Le sacrifice profita surtout à Pétion et aux Girondins qui purent désormais dormir tranquilles. Entre le droit à l’existence et le droit de propriété, entre leur popularité et le dogme de la liberté commerciale, ils n’eurent plus à faire un choix périlleux.

Le grand journal démocrate Les Révolutions de Paris ne fut pas dupe de l’adroite manœuvre. Il ne put s’empêcher de lancer quelques brocards aux Jacobins qu’il trouva ridicules :

Un étranger qui serait entré en ce moment dans la salle des jacobins, à la vue de tous ces bras tendus, au bruit du trépignement des pieds et surtout à ce mot solennel et qu’on ne devrait pas prodiguer : je le jure ! prononcé par toutes les bouches ensemble, n’aurait jamais pu soupçonner qu’il ne s’agissait que de sucre. Faire une répétition du serment sublime du jeu de paume pour du sucre !

Et le journal terminait par cette réflexion :

Et que serait-ce donc, si le vaisseau de la République battu par de longs et de fréquents orages, le pain venait à vous manquer pendant plusieurs jours ?[17]

 

Le problème du pain, ainsi brusquement évoqué par ce rabat-joie de Prudhomme, n’était pas de ceux qu’on pourrait résoudre ou plutôt esquiver par des phrases sonores et des serments à l’antique. Il était facile de se passer de sucre et de café. Il l’était moins de se passer de pain.

Or, précisément au moment où se terminait par une diversion heureuse l’agitation du sucre, une autre agitation infiniment plus grave se préparait. Les émeutes de la faim allaient éclater dans toute la France. La lutte économique prend cette fois les allures d’une lutte sociale. Derrière le Tiers Etal nanti le quatrième Etat affamé et farouche se lève à l’horizon.

 

 

 



[1] Discours de Monneron, lu par Gaminel, à la séance du 24 janvier 1792.

[2] Discours de Ducos du 24 janvier.

[3] JAURÈS, La Législative, p. 994.

[4] Lecoulteux, Laborde et Leriche sont cités dans la lettre de Salamon en date du 23 janvier 1792.
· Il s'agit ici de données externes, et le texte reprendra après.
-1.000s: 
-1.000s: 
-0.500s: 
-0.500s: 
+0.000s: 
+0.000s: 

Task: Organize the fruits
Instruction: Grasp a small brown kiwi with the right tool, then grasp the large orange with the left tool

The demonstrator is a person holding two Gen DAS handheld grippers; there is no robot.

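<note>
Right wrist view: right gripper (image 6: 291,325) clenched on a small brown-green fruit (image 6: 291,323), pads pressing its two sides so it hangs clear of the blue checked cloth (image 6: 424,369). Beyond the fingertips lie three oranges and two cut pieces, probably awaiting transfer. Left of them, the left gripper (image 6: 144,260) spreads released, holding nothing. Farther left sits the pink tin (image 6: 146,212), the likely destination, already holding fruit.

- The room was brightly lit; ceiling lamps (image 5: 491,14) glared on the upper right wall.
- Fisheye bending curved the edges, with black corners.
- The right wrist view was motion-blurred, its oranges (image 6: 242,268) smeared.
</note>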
[5] N° 133, 21 au 28 janvier 1792.

[6] Moniteur du 24 janvier. Réimpression, t. XI, p. 199.

[7] Rapport de Pétion à la Législative, séance du 24 janvier dans les Archives parlementaires : Lettre de l’abbé Salamon du 23 janvier ; Courrier de Gorsas ; Révolutions de Paris, etc...

[8] Cette proclamation est publiée dans le n° 133 des Révolutions de Paris.

[9] Les Révolutions de Paris disent que ce fut le commandant du bataillon de la Trinité qui subit ce traitement. On lui brisa son épée et on le traîna dans le ruisseau.

[10] BÛCHEZ et ROUX, t. XIII, p. 98.

[11] Sa lettre datée du 20 janvier est publiée dans le Moniteur du 29.

[12] Cette lettre fut lue à la séance du 20 janvier 1792.

[13] Bûchez et Roux impriment Delbecq (t. XIII, p. 106).

[14] Son rapport fut lu par le député Caminet A la séance du 24 janvier.

[15] JAURÈS, La Législative, p. 1035.

[16] Ce texte a été publié sans indication de source dans la Revue de l'Enseignement primaire et primaire supérieur du 11 février 1847.

[17] N° 134 des Révolutions de Paris.